### The problem:
Which lines in the data below contain the word "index"? Copy each of them.

Stored items
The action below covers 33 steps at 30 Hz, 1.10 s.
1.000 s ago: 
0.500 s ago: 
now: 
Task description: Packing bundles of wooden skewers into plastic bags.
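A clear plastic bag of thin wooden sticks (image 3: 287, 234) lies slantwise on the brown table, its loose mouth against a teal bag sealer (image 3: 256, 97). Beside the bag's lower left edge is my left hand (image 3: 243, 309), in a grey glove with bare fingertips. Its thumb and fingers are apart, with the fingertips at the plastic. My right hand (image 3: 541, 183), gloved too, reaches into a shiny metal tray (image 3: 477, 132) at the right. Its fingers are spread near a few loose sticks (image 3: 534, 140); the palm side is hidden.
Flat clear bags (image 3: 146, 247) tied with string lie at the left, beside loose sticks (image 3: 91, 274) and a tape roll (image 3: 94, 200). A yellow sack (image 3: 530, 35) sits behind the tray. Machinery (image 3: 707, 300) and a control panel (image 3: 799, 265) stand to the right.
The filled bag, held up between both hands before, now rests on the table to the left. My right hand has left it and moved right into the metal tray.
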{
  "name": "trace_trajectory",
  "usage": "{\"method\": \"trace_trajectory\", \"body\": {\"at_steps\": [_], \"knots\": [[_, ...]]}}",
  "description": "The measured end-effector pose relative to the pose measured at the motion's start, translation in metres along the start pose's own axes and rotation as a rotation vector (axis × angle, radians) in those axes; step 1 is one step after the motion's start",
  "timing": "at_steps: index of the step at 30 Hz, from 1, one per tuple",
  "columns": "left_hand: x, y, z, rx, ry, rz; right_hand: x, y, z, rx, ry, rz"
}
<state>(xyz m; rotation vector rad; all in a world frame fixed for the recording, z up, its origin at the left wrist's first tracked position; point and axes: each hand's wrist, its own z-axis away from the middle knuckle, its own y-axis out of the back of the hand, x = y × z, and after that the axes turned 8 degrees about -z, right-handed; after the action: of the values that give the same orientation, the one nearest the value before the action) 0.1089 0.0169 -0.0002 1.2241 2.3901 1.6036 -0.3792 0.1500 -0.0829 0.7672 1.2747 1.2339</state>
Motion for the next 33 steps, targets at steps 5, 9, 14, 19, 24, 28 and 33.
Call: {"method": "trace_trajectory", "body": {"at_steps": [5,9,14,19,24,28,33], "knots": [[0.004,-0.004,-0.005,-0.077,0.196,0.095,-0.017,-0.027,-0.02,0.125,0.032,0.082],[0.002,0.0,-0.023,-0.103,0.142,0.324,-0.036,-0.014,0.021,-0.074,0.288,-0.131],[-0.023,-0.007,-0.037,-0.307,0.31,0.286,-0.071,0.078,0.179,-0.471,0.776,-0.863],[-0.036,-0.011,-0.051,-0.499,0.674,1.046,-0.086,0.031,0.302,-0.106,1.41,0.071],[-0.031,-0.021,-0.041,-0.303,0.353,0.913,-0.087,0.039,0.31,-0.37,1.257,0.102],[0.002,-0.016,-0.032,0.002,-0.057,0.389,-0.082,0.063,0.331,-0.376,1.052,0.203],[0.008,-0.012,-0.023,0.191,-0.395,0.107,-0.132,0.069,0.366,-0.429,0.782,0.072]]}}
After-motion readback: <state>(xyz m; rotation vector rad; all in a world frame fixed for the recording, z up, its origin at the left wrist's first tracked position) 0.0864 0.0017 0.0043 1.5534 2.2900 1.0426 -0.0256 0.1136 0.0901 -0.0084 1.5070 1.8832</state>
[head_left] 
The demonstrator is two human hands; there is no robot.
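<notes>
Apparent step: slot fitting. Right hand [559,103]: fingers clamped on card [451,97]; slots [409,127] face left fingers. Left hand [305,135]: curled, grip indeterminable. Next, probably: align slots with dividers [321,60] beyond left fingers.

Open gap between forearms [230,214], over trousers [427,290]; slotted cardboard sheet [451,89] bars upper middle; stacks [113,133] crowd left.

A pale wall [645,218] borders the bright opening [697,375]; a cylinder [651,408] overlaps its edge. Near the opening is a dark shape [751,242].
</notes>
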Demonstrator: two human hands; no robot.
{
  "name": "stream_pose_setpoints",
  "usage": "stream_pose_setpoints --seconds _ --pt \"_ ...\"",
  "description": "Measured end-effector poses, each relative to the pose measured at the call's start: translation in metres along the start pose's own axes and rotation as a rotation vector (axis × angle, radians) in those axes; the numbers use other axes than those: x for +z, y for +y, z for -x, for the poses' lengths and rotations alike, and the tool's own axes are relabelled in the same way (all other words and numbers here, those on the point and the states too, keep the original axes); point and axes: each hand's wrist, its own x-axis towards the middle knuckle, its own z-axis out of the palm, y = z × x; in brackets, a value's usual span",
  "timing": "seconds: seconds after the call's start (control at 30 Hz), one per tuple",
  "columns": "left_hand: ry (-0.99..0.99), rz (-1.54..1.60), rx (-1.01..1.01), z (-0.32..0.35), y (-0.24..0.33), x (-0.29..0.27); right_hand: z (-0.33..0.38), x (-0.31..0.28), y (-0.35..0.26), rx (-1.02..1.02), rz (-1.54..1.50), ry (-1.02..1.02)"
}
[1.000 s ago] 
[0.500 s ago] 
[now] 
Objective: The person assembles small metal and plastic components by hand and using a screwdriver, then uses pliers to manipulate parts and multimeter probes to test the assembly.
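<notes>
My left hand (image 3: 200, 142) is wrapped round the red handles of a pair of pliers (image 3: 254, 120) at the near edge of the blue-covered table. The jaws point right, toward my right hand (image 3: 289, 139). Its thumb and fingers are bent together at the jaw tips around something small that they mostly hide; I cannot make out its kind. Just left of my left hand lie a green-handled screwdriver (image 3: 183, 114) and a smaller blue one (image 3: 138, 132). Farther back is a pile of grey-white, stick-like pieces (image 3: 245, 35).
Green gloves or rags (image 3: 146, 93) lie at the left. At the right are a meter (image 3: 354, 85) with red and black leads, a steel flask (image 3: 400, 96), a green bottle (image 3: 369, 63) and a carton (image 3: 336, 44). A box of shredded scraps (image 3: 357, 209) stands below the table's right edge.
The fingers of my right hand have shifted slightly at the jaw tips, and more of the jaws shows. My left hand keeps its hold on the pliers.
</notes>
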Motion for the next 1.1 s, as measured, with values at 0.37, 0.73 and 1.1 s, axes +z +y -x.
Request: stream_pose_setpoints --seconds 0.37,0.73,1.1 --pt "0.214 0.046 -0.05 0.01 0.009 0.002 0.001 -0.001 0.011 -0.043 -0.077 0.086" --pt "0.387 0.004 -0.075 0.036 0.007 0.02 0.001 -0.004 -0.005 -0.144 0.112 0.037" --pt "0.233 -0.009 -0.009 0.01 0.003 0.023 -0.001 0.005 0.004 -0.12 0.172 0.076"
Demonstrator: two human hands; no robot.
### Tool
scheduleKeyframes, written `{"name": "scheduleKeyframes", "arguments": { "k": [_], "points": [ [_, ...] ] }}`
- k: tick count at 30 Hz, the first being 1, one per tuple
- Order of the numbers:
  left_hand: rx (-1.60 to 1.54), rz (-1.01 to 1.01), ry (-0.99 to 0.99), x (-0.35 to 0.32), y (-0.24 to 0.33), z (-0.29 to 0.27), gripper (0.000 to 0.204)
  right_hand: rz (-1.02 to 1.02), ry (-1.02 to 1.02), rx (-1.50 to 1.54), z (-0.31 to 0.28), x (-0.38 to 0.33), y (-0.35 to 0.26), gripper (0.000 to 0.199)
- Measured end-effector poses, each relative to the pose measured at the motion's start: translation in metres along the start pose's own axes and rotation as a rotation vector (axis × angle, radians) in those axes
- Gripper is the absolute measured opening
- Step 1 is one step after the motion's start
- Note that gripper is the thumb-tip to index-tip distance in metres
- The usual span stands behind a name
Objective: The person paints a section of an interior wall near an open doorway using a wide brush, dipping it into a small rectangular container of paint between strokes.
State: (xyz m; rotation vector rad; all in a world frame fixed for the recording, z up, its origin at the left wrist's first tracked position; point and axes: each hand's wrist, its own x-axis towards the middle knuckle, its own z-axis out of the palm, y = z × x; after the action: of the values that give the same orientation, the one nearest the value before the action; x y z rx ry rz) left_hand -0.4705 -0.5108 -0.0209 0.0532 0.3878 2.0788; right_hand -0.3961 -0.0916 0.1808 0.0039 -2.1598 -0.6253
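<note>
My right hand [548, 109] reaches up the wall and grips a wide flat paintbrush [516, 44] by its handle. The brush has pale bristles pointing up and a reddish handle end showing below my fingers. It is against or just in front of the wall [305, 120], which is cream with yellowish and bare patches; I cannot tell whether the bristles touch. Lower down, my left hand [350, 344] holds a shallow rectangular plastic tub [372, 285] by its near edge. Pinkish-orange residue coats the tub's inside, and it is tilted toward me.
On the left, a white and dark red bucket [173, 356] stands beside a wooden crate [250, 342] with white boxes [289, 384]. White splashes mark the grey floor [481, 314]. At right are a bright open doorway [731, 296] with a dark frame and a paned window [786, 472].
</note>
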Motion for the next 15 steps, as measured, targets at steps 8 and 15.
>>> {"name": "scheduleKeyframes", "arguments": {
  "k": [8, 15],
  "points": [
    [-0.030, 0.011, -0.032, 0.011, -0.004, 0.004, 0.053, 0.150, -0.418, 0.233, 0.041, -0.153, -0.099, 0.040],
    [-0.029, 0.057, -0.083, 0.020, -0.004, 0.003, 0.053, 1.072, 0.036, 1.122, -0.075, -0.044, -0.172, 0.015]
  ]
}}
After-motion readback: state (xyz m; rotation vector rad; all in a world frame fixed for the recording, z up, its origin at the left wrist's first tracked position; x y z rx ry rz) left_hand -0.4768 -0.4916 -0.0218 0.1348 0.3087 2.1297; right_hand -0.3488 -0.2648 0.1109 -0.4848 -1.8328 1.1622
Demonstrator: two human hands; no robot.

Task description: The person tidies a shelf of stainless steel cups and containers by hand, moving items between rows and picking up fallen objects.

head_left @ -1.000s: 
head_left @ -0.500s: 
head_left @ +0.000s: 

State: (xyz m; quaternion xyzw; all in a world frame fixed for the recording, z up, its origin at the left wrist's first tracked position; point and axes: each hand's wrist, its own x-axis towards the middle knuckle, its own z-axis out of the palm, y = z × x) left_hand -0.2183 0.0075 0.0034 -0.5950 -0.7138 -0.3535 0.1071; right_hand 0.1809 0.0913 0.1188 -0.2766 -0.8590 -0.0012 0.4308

### Answer to this exercise:
  "timing": "at_steps: index of the step at 30 Hz, from 1, one per tuple",
- Note that gripper is the thumb-tip to index-tip distance in metres

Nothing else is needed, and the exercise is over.